Голова у него раскалывалась, он стиснул ее ладонями и поспешил зажмурить глаза от невыносимого света, ему казалось, что такого яркого восхода никогда не бывало. Свет очень походил на электрический; он не представлял, как может пошевелиться в нем, чтобы встать, и, даже уже будучи на ногах, пошатываясь, пока не собрался с силами, он не представлял, как совершил этот подвиг, потом, опершись рукой о стену, стал пинками приводить одного за другим в чувство или по крайней мере в сознание.
— Вставайте, — сказал он. — Вставайте. Нужно убираться отсюда.
— Где мы? — спросил один.
— В Париже, — ответил Взломщик. — Уже завтра.
— О господи, — раздался чей-то голос.
Потому что пробудились уже все и к ним вернулась даже не память, потому что и в коматозном состоянии они ничего не забывали, а ощущение опасности, словно к лунатикам, проснувшимся на оконном карнизе сорокового этажа. Они уже протрезвели. У них даже не было времени отлежаться.
— Да, господи, — произнес тот же голос.
Они поднялись, дрожа и пошатываясь на нетвердых ногах, кое-как вышли наружу и столпились, щурясь от яркого света, пока не привыкли к нему. К тому же свет был электрическим, еще стояла (нынешняя или завтрашняя, они не знали, и пока что им было все равно) ночь; два прожектора из тех, какие были во время войны у зенитчиков, освещали вагон, в их лучах люди на лестницах обивали черным крепом свесы вагонной крыши. Это был не Париж.
— Мы еще в Вердене, — сказал второй.
— Значит, станцию перенесли на другую сторону путей, — сказал Взломщик.
— Все-таки это не Париж, — сказал третий. — Выпить бы…
— Нет, — сказал Взломщик. — Получишь кофе и чего-нибудь пожевать. — Он повернулся к ганимеду. — Сколько денег осталось?
— Я отдал их тебе, — сказал ганимед.
— Черт возьми, — сказал Взломщик, протягивая руку. — Выкладывай.
Ганимед выудил из кармана несколько монет и скомканных бумажек. Взломщик взял их и быстро сосчитал.

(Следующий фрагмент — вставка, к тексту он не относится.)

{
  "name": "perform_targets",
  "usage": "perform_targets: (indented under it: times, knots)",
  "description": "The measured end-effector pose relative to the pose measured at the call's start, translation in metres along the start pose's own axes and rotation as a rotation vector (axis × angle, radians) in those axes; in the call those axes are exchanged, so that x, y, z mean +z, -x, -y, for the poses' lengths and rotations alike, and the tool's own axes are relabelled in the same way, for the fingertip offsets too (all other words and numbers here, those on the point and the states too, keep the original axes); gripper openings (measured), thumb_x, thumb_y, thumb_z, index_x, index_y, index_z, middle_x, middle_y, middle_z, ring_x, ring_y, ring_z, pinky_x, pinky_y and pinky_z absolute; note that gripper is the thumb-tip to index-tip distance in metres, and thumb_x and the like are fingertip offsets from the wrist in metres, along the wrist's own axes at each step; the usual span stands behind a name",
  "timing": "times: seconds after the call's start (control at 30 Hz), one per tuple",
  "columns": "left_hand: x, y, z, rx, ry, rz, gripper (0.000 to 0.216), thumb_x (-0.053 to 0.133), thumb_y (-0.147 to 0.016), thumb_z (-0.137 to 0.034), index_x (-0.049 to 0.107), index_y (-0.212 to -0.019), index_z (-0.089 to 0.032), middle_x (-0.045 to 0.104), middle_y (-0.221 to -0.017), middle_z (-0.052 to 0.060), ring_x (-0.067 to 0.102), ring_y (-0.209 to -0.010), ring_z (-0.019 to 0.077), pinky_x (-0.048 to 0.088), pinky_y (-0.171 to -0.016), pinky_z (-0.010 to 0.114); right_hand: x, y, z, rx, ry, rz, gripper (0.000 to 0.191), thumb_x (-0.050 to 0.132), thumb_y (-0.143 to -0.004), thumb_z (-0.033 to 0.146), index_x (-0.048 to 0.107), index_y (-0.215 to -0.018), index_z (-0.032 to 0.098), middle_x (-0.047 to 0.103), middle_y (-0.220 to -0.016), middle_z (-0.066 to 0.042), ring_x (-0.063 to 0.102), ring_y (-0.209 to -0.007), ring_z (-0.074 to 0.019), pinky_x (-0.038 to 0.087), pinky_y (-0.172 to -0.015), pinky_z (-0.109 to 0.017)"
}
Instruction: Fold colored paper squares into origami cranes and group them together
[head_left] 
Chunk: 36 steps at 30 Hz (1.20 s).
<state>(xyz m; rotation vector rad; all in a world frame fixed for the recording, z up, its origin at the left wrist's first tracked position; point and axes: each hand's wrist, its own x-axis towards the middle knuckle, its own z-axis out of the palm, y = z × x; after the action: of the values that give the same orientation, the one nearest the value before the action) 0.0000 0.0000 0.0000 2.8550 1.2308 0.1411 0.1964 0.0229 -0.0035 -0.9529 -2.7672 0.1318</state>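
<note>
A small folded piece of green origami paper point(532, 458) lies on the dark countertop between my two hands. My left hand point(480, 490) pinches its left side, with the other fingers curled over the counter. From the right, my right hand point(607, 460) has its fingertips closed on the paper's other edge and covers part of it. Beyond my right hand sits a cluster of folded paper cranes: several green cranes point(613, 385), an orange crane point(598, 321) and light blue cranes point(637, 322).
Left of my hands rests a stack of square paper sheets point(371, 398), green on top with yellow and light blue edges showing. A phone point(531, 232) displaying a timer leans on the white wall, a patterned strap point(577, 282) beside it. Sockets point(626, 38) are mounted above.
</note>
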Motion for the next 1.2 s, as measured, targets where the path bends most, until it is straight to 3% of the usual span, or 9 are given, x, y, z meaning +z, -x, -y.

— Может, и хватит, — сказал он. — Пошли. Напротив станции находилось небольшое бистро. Он повел их туда — там была маленькая оцинкованная стойка, у которой стоял человек в крестьянской вельветовой куртке, и было два столика, за которыми остальные посетители в грубой крестьянской или рабочей одежде сидели со стаканами кофе или вина, играя в домино; все они обернулись, когда Взломщик вошел со своей компанией и повел ее к стойке, где громадная женщина в черном спросила:
— Messieurs?[33]
— Кофе, мадам, и хлеба, если он у вас есть, — ответил Взломщик.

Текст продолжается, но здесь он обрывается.